Mnuchin rebuffed the characterization of the funds as a "bailout" and said the American people will be made whole after the public health crisis subsides and the U.S. economy reopens.
"We're not bailing out any companies or any industries," he said. "Any loans that we make, the taxpayer will be fully compensated for. As the president said, we'll look at each one of these situations. Some of them are very good companies that just need liquidity and will get loans. Some of these companies may need more significant help and we may be taking warrants or equity as well as that."
The economic stimulus package passed last week is the third phase of a multi-pronged effort to ease the pain of the coronavirus and ensure states and the federal government are prepared to address the crisis. In addition to the estimated $2 trillion package passed last week, which is the largest measure in American history, Mr. Trump has signed two other relief bills.
Mnuchin did not rule out a fourth measure.
"If for whatever reason this takes longer than we think, we will go back to Congress and get more support for the American economy, but I hope that's not needed," he said.
Mr. Trump has indicated he is eager to reopen the U.S. economy, which has been brought to a halt as restaurants, theaters and bars are shuttered, schools are closed, and concerts and sporting events canceled.

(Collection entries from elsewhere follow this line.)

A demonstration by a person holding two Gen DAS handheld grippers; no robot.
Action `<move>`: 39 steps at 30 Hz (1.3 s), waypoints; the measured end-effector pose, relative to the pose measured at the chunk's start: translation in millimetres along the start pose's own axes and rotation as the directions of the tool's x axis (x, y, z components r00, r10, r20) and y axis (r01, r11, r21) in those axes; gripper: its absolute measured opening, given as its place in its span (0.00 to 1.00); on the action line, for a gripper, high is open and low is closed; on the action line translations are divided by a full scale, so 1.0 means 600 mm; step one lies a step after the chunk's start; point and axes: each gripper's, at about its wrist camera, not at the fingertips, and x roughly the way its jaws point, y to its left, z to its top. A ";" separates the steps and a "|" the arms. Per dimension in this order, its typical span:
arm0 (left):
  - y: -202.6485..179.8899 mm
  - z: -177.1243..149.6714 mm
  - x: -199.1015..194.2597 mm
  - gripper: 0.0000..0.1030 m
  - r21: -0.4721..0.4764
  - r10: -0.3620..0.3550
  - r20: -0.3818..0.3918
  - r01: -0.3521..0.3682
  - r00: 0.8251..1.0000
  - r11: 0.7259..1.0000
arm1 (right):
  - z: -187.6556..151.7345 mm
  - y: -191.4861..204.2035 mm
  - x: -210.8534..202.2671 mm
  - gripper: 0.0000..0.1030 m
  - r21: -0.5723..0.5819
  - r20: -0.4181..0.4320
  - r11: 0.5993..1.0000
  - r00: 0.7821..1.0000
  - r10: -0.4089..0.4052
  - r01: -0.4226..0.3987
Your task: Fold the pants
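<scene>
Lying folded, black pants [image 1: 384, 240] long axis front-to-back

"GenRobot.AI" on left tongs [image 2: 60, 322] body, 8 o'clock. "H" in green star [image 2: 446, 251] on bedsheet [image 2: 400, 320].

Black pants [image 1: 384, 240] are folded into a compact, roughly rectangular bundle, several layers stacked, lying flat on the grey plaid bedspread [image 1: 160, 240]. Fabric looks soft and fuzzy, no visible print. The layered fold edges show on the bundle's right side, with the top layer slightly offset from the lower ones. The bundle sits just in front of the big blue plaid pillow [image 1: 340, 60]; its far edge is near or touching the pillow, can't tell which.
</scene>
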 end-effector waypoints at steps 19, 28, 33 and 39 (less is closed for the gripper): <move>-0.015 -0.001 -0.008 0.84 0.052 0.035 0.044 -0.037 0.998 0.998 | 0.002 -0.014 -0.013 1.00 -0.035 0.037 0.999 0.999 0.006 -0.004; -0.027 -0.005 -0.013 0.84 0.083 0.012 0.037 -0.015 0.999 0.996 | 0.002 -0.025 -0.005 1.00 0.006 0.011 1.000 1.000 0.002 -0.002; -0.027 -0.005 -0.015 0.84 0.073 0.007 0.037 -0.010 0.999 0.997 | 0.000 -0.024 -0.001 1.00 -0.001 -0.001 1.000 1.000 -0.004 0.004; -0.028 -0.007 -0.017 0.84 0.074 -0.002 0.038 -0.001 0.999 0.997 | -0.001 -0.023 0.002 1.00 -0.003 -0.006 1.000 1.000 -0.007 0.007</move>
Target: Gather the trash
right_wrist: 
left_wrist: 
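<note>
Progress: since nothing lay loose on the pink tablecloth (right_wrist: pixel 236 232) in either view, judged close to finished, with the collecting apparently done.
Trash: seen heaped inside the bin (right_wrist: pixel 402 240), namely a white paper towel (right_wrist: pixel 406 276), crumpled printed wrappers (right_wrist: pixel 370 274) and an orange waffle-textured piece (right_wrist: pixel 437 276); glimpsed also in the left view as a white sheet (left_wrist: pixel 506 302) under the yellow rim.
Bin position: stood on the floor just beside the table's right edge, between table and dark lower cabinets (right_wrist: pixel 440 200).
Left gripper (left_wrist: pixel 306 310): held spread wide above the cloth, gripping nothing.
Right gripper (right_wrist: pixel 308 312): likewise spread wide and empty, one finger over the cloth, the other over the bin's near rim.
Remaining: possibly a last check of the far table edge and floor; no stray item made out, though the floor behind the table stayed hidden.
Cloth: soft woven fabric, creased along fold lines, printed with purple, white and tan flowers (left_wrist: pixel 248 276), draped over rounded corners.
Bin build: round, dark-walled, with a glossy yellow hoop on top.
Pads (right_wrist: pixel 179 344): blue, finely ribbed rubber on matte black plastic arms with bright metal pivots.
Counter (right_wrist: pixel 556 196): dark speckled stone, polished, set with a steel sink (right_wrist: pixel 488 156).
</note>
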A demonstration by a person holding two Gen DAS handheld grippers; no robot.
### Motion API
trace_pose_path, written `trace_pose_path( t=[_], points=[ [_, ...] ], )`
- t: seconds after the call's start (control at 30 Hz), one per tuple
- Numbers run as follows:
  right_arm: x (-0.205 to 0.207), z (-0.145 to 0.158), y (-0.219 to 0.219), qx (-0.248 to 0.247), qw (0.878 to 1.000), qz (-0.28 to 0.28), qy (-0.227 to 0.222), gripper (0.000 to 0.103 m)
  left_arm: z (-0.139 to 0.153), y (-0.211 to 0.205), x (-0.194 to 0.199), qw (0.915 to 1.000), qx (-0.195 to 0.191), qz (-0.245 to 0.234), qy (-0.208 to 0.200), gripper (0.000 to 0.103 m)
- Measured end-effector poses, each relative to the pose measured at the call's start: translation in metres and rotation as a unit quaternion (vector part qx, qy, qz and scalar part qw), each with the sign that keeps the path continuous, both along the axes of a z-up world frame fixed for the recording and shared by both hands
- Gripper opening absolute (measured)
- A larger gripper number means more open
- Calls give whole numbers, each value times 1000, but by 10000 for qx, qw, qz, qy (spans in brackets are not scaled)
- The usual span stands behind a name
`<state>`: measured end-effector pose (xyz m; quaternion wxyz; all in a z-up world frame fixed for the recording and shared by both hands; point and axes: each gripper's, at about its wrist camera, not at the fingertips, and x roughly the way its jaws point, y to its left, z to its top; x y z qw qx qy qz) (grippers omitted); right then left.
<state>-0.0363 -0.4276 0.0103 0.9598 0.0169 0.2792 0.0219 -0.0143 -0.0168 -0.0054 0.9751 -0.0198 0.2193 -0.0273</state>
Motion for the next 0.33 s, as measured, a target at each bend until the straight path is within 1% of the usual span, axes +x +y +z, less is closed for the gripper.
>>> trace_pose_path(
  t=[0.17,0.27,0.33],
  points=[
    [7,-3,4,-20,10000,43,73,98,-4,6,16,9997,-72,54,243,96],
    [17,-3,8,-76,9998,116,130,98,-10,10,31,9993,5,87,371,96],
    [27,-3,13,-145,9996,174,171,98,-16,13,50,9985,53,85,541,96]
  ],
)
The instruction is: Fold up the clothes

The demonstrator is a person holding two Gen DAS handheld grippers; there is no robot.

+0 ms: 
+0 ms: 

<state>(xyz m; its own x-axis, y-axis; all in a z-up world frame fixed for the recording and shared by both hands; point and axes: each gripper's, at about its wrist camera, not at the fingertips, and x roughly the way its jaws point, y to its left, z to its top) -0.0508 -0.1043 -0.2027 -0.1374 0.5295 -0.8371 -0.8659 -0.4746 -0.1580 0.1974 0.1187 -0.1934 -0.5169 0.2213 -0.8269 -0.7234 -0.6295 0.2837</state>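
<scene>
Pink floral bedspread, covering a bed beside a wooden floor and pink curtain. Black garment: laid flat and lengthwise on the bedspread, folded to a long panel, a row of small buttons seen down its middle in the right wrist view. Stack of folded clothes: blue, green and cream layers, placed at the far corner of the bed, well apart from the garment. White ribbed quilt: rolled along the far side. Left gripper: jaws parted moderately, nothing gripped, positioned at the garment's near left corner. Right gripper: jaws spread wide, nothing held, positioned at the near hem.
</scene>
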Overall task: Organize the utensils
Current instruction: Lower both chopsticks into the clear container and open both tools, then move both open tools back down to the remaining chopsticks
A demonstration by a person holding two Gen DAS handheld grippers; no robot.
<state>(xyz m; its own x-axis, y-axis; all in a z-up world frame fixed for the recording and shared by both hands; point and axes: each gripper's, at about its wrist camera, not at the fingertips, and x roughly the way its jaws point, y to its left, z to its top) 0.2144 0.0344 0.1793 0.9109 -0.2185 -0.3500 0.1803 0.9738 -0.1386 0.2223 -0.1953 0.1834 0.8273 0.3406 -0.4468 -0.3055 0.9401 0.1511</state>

The president has suggested that a reboot could come by Easter Sunday on April 12, though public health experts aren't as confident and continue to urge Americans to stay in their homes and limit their activities to those that only are essential.
The labor market has also taken a substantial hit, with weekly jobless claims hitting a record 3.3 million.
But Mnuchin said he believes the stimulus program will be "enormously successful in stabilizing the U.S. economy" and providing assistance for those who lost their jobs or can't work because of the coronavirus.
"This money is going to go into the economy very quickly. It is going to help American workers very, very quickly," he said. "I don't know how long it's going to take to kill this virus. I do know we will kill this virus, and when we do, I have great confidence that the U.S. economy will come roaring back."